Deze techniek is afkomstig uit de traditionele “Chinese hand” vechtkunst en doet denken aan de typische beginhouding in Chinese vechtfilms: een half gestrekte arm naar voren.
Deze armhouding symboliseert onder andere:
- De Sankaku (driehoek),
- De Seichusen (middenlijn), die bescherming biedt tegen directe aanvallen.
Shikkake-uke is een subtiele, bijna sluwe techniek.
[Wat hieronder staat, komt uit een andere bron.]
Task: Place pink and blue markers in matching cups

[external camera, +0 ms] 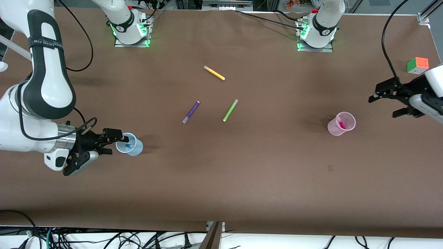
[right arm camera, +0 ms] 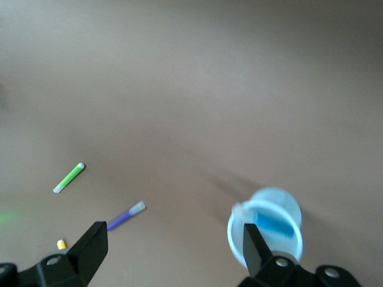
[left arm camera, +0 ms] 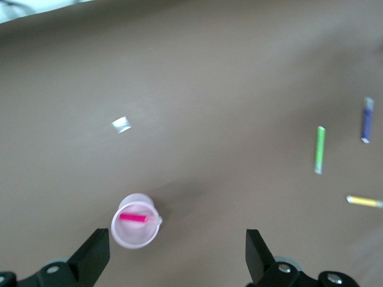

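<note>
Cups first, since both already hold their pens. Nearest the front camera, at the right arm's end of the table, the blue cup (external camera: 129,145) stands with the blue marker (external camera: 128,146) leaning inside it; the right gripper (external camera: 111,141) sits low just beside the rim, jaws spread and empty, which reads as a release just made. A little farther from the camera, toward the left arm's end, the pink cup (external camera: 342,123) holds the pink marker (external camera: 341,123) tilted against its wall. The left gripper (external camera: 389,103) hangs in the air near that end of the table, well apart from the pink cup, fingers wide and holding nothing, so that arm seems to be waiting. By my judgement both placements are done and only the right arm's retreat is left.

Farther up the middle lie 3 spare pens, well apart from either cup: the purple pen (external camera: 191,112), the green pen (external camera: 230,110) and, farthest, the yellow pen (external camera: 214,73). A colour cube (external camera: 417,65) rests near the table edge at the left arm's end.

The brown table (external camera: 242,180) is flat and matte; cables trail along its near edge
</note>
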You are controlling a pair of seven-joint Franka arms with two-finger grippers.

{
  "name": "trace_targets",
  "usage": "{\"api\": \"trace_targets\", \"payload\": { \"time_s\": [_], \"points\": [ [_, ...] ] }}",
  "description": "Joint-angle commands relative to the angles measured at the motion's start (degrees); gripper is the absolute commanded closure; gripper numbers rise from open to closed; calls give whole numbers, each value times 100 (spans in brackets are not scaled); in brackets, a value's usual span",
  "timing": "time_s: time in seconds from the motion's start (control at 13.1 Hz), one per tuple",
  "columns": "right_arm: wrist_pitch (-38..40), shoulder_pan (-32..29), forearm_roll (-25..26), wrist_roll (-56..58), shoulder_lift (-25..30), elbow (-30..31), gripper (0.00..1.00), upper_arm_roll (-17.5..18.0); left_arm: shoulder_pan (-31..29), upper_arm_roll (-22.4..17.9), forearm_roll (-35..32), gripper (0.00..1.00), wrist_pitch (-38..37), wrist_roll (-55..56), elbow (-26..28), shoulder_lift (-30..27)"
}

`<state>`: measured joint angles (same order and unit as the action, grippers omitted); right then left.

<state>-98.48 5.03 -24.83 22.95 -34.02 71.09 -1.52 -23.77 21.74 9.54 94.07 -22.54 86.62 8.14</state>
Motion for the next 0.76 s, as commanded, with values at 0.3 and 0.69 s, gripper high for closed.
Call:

In plaats van kracht, draait het om timing en positionering: je beweegt je arm achter de aanval van de tegenstander langs, vergelijkbaar met hoe een zakkenroller afleidt met de ene hand en met de andere iets wegneemt.
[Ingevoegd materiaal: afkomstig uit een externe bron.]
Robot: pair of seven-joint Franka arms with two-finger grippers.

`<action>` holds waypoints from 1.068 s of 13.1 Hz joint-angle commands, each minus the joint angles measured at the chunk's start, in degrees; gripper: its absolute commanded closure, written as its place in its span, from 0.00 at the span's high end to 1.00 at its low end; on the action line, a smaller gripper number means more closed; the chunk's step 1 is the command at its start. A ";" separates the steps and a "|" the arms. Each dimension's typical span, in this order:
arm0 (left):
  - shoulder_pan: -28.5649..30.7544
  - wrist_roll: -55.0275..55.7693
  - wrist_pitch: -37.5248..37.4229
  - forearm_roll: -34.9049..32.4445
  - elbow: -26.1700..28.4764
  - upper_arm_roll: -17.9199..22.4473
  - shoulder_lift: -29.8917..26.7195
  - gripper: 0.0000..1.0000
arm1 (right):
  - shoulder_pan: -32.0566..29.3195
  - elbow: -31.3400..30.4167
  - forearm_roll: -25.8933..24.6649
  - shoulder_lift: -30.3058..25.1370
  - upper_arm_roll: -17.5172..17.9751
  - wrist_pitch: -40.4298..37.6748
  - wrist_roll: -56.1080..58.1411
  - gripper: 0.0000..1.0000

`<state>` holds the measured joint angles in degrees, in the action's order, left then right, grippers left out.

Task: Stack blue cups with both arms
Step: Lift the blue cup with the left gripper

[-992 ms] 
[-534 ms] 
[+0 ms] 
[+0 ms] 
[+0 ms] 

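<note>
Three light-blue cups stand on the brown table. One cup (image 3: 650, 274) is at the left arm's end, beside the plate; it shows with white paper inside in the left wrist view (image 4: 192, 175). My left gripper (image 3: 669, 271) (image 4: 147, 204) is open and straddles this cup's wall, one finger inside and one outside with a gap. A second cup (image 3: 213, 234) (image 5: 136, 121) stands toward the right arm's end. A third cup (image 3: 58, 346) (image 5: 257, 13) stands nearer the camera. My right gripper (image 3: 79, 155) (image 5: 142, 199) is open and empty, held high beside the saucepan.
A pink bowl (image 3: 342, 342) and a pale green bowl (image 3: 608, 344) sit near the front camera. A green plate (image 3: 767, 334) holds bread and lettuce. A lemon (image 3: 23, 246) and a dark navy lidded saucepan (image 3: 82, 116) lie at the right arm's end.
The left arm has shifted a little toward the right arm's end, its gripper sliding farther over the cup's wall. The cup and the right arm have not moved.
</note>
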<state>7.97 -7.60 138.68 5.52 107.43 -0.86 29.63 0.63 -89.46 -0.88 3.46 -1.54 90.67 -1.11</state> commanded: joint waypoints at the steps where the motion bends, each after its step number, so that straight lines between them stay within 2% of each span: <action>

De techniek kent twee uitvoeringen:
- Bovenlangs (voorkeur),
- Onderlangs (mogelijk, maar met risico op blokkering door de andere arm).
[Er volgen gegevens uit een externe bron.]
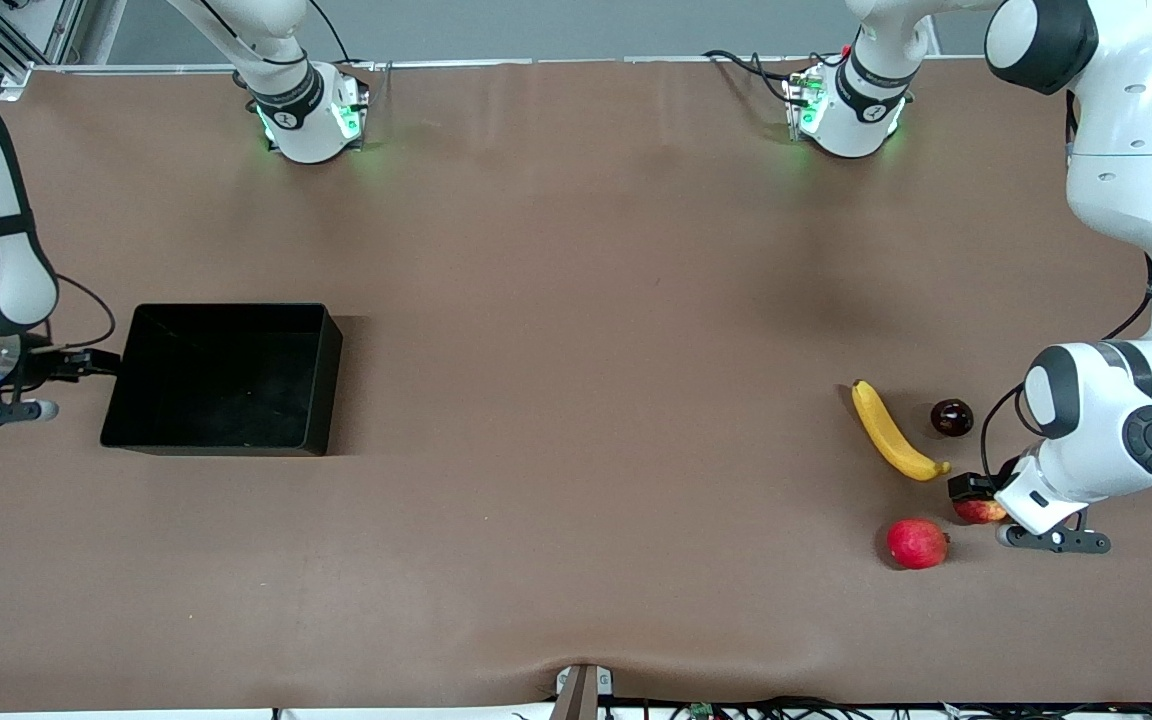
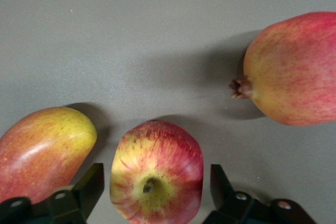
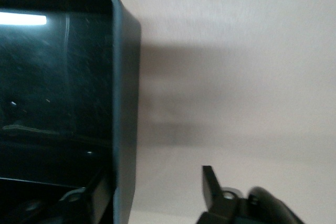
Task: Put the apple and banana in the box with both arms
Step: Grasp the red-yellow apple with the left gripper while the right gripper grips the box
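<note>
Nearest the front camera lies a round pinkish-red fruit (image 1: 917,543) with a small crown at one end, toward the left arm's end of the brown surface (image 1: 576,400). Just beside it, slightly farther from that camera, sits the apple (image 1: 979,511), red with yellow streaks, partly hidden under the left arm's wrist. The left wrist view shows the apple (image 2: 157,172) stem-up on the surface between the two fingers of the left claw (image 2: 157,190); the fingers are spread, with a gap on each side, so they do not touch it. An oval red-and-yellow fruit (image 2: 42,150) lies close to one finger, and the crowned fruit (image 2: 294,69) lies a little apart.

Farther from the front camera than the apple lies the banana (image 1: 893,432), its dark tip pointing toward the apple. A small dark round fruit (image 1: 951,417) sits near the banana.

Well apart, toward the right arm's end, stands the box (image 1: 236,320); no fruit is in it. The right claw (image 1: 86,363) is at the box's end wall, its fingers spread astride that wall (image 3: 125,103), one finger (image 3: 97,192) inside the box and the other outside.
</note>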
Een goede uitvoering vereist inzicht in belangrijke Wado-concepten, zoals:
- Gronden (stabiel staan),
- Pushing (druk uitoefenen),
- Het positioneren van de tegenstander,
- En het principe: “handen duwen en voeten trekken.”
Shikkake-uke is geen slagtechniek, maar een begeleidingstechniek: je neemt de aanval over en dwingt de tegenstander in een ongunstige positie. Om deze techniek echt te beheersen, moet je met een partner oefenen, die feedback geeft over het effect. Zelf voelen wat de techniek doet, is essentieel voor begrip en beheersing.